Sunday, July 19, 2015

Coming Up Empty

We just spent the last week on vacation. 4 days at the beach, 1 day at the lake, and going on 3 days at my in-laws annual Back to School Bash weekend. I am running on fumes over here. Not energy wise- I am actually walking 3 miles everyday without complaining or making excuses. I am running on fumes emotionally. This week has been so rough. Tiny cracks are becoming craters or falling chunks of wall. Barely noticeable flaws are being thrown into a light making them huge. And endings are happening without mercy and grace. 
Endings I never saw coming. Literally it is a speeding train running at me while I am trapped on the tracks. And I don't know where to go from here. 
There is a blame game going on that just astounds me with the craziness of it. So I sit back and take it. And take it and take it some more. And nobody else notices.  From the outside looking in nothing has changed.

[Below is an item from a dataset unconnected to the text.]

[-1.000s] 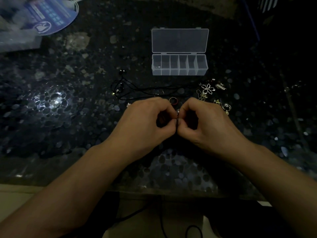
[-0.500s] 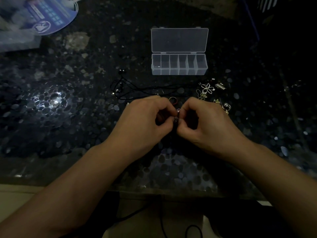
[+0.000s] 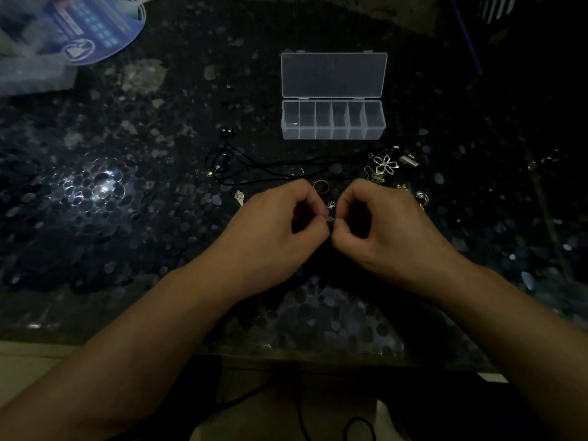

Until a far removed outsider comes. And to him it was obvious. 
There are the nightmares that are starting back and the overwhelming sense of dispair that accompanies them. Sleep is becoming a foreign concept that I barely remember. With sleep comes the memories and the internal blame game. 
Running on fumes and coming up empty is the way of life right now. I long to be filled again and know that I am not actually to blame for the speeding train. I crave assurance when there is none. I need the security that has disappeared. 
So I get up and I walk/run to escape it all. I push myself past my walls of comfort because those don't help anymore. I get out of my comfort zone seeking something that I can't name. And I still come up empty.